DATASET ::

*** Block opens ***

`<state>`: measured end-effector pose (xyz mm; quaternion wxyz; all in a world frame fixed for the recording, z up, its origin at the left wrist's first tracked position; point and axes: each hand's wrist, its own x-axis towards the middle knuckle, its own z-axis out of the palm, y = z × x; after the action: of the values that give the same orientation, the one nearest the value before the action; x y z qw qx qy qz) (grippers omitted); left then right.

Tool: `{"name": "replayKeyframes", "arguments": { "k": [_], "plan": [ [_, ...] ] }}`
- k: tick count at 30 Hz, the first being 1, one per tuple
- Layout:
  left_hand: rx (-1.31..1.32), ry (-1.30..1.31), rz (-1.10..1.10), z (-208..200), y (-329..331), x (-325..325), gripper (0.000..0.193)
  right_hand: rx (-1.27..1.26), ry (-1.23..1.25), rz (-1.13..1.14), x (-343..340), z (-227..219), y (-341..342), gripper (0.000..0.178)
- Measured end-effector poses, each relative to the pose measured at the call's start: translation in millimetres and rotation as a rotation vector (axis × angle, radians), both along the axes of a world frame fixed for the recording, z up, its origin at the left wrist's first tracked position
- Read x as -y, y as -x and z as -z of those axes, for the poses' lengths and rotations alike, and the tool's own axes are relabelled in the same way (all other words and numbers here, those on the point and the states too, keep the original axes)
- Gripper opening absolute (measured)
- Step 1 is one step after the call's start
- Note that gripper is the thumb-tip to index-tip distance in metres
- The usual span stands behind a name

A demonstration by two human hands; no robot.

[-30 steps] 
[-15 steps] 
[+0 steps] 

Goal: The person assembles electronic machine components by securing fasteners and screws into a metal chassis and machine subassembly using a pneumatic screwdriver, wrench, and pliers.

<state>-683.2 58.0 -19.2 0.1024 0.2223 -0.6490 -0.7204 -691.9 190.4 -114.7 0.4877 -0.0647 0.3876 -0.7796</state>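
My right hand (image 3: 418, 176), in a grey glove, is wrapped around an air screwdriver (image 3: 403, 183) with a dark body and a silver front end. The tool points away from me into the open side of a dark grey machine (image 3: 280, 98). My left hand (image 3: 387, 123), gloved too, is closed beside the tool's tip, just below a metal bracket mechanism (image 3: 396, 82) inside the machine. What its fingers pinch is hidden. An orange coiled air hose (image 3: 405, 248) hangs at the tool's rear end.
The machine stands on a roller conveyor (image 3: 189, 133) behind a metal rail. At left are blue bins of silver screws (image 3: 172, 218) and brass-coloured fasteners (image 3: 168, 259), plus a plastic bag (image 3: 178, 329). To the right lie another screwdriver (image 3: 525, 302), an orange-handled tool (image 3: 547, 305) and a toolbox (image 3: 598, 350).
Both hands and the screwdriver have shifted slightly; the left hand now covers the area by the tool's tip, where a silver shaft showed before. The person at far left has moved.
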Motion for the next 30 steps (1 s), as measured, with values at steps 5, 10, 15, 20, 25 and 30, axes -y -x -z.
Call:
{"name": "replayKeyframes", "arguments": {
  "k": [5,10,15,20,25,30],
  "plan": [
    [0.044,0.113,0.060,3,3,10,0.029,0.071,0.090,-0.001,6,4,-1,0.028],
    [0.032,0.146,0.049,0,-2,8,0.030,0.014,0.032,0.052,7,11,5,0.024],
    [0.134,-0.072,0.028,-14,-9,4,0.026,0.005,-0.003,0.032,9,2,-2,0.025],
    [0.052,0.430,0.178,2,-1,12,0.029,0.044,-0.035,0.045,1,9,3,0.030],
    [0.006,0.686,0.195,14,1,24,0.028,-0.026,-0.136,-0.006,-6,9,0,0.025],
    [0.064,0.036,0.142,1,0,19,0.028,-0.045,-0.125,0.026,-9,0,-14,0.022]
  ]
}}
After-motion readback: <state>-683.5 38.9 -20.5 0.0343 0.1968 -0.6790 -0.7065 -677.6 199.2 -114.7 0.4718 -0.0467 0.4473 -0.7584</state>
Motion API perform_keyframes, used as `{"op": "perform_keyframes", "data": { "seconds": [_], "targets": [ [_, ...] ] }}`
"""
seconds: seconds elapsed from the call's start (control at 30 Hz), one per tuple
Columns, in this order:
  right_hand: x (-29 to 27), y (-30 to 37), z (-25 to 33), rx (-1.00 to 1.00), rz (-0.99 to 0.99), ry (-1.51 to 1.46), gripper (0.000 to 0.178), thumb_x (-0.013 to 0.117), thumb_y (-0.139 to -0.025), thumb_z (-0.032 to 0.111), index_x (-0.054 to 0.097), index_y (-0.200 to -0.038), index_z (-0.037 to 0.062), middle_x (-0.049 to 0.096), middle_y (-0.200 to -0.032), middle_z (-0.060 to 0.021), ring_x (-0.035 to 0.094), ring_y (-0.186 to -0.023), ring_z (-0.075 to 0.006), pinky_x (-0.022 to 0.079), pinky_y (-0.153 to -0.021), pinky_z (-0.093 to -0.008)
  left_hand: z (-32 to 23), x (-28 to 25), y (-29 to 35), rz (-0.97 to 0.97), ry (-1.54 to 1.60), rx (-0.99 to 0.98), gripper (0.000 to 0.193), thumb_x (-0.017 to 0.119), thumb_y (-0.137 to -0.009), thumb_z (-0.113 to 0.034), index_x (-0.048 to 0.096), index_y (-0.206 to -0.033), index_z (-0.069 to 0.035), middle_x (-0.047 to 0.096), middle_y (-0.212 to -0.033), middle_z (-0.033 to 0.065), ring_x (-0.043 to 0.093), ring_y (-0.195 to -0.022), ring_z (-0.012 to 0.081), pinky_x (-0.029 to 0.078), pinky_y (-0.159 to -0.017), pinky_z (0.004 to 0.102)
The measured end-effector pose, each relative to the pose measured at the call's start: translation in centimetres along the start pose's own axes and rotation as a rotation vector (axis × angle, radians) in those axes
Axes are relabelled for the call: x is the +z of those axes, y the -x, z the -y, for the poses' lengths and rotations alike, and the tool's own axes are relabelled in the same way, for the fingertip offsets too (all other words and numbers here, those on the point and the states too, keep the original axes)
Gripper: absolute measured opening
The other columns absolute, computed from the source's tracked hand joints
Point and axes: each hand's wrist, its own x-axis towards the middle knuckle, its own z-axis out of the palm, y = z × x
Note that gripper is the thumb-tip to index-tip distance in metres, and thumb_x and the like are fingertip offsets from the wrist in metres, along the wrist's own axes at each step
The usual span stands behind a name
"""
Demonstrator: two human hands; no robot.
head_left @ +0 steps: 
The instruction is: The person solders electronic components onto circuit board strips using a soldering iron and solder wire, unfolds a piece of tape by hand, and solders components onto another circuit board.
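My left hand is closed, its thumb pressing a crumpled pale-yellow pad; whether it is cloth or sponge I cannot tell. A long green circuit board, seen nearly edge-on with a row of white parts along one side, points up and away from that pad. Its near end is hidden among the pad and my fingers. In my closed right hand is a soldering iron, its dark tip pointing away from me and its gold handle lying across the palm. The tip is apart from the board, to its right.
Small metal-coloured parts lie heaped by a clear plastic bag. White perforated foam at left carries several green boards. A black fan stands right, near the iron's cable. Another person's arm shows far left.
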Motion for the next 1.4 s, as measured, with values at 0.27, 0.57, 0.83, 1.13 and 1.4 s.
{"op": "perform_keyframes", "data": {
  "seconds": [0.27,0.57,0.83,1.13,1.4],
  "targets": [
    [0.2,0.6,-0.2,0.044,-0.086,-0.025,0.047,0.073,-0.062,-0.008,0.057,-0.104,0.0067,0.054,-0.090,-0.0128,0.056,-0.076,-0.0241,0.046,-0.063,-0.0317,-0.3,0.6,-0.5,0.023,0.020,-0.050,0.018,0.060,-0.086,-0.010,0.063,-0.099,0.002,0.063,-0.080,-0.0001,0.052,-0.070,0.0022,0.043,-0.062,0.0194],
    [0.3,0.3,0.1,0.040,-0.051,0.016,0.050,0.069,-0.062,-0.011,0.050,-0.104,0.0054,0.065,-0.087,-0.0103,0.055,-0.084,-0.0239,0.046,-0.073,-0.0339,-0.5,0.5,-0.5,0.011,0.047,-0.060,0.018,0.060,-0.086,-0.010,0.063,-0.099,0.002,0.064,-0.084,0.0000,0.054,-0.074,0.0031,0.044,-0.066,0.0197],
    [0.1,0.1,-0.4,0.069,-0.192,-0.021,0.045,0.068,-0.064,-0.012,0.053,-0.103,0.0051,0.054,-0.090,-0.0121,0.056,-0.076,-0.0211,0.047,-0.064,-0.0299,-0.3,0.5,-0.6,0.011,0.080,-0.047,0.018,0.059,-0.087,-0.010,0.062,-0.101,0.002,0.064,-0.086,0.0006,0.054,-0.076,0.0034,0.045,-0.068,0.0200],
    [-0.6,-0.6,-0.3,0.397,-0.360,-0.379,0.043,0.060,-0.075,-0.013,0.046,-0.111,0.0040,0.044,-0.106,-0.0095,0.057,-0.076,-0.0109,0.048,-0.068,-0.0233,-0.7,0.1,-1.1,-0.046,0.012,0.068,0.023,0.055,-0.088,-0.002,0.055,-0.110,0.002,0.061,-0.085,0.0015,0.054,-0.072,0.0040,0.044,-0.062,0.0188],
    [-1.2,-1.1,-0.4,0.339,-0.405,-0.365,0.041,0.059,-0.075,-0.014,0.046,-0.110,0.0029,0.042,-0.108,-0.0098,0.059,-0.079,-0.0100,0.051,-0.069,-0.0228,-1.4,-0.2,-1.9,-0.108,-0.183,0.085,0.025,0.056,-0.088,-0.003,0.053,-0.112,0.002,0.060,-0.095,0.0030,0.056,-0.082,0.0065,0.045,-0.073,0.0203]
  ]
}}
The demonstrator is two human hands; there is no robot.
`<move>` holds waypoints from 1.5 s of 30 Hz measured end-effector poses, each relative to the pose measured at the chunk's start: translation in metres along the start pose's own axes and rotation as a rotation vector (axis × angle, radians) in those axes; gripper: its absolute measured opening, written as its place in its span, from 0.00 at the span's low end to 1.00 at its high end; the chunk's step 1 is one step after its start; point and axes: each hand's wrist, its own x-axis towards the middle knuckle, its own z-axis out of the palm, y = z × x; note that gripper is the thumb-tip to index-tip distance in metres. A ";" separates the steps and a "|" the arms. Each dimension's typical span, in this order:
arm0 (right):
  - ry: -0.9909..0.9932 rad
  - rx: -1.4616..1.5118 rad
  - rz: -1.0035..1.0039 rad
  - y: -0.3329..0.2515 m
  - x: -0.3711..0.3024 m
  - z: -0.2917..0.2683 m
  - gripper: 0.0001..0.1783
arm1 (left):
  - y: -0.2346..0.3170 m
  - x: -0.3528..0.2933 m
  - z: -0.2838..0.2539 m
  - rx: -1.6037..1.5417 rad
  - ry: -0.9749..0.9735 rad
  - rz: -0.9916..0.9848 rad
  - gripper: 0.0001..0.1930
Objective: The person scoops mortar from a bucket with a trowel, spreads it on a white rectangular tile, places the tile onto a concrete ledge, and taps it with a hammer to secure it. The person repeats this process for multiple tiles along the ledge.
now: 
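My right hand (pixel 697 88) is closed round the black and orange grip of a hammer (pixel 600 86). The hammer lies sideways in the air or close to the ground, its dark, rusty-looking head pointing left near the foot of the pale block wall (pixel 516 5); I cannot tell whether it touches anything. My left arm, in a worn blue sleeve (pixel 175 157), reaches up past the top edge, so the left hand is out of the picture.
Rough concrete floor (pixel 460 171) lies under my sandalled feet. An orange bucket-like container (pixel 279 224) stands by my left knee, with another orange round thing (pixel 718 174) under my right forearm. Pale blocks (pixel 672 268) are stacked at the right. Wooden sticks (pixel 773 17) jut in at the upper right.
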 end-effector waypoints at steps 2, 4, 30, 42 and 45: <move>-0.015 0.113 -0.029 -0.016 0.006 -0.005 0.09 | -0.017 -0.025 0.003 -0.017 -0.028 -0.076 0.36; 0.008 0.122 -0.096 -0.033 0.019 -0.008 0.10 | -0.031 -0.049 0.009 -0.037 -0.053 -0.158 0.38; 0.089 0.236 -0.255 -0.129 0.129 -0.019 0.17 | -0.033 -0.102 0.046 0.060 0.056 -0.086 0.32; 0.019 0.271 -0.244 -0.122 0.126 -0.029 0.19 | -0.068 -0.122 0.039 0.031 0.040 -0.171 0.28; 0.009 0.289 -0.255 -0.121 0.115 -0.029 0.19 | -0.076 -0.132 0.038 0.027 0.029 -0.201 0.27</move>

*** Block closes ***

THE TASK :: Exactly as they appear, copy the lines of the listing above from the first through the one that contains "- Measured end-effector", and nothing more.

EXPECTED OUTPUT ::
`<state>`: measured end-effector pose (xyz mm; quaternion wxyz; all in a world frame fixed for the recording, z up, its origin at the left wrist's first tracked position; point and axes: each hand's wrist, its own x-axis towards the middle knuckle, its own z-axis out of the palm, y = z × x; after the action: of the values that give the same orientation, the one nearest the value before the action; x y z qw qx qy qz) (grippers omitted); left then right.

Tool: `{"name": "replayKeyframes", "arguments": { "k": [_], "plan": [ [_, ...] ] }}`
- k: tick count at 30 Hz, the first being 1, one per tuple
- Layout:
  left_hand: rx (-1.31..1.32), ry (-1.30..1.31), rz (-1.10..1.10), z (-208..200), y (-329..331), x (-325..325), gripper (0.000..0.193)
  right_hand: rx (-1.27..1.26), ry (-1.23..1.25), rz (-1.13..1.14), x (-343..340), z (-227..219), y (-341..342), gripper (0.000..0.178)
- Measured end-effector poses, each relative to the pose measured at the call's start: translation in millimetres and rotation as a rotation vector (axis × angle, radians), both along the axes of a world frame fixed for the recording, z up, its origin at the left wrist's first tracked position

The exercise contains nothing more.